» **DIRECTIONS**
Return the complete listing that follows, with each line reproduced exactly.

» **DATA BELOW**

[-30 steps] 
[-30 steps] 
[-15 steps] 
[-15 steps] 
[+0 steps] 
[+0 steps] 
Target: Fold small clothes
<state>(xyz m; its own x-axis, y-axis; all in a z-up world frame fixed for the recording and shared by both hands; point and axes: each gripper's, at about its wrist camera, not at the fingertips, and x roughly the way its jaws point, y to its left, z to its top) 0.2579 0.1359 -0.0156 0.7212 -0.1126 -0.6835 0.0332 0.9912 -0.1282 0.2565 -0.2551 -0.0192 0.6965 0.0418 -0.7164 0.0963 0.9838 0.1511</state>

» **TASK ANSWER**
[-30 steps] 
[-30 steps] 
[-15 steps] 
[-15 steps] 
[+0 steps] 
[+0 steps] 
Target: Fold small clothes
<state>(xyz m; its own x-axis, y-axis; all in a z-up world frame fixed for the recording and shared by both hands; point and axes: each gripper's, at about its wrist camera, not at the fingertips, and x roughly the way its jaws point, y to its left, z to its top) 0.2579 0.1359 -0.0156 0.7212 -0.1126 -0.6835 0.0332 0.9912 -0.1282 0.2565 -0.2551 -0.0192 0.6965 0.0418 -0.7164 0.0963 0.9838 0.1511</state>

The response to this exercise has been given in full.